### DATA BLOCK
——————
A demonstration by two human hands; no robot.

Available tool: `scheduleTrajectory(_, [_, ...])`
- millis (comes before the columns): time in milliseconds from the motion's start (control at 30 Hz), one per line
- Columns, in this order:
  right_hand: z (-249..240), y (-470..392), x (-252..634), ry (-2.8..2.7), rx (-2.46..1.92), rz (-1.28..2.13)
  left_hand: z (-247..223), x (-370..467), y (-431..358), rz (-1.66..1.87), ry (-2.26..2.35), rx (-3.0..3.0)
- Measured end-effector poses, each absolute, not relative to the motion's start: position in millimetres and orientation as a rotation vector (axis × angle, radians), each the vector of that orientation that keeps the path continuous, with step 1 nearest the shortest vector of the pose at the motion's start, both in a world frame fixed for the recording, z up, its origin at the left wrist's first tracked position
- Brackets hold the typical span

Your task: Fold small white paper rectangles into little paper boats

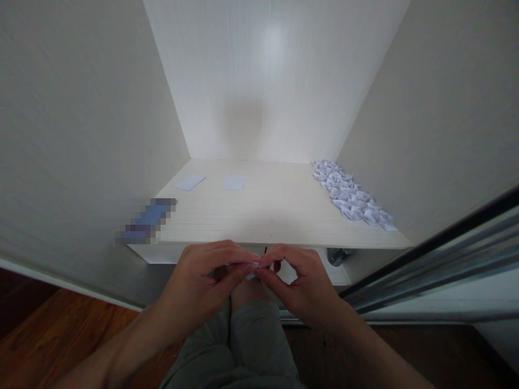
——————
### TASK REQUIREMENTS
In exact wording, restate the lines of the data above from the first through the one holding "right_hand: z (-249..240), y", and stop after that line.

### RESPONSE TO THE TASK
A demonstration by two human hands; no robot.

Available tool: `scheduleTrajectory(_, [_, ...])`
- millis (comes before the columns): time in milliseconds from the motion's start (control at 30 Hz), one per line
- Columns, in this order:
  right_hand: z (-249..240), y (-470..392), x (-252..634), ry (-2.8..2.7), rx (-2.46..1.92), rz (-1.28..2.13)

The answer given above is complete as it stands.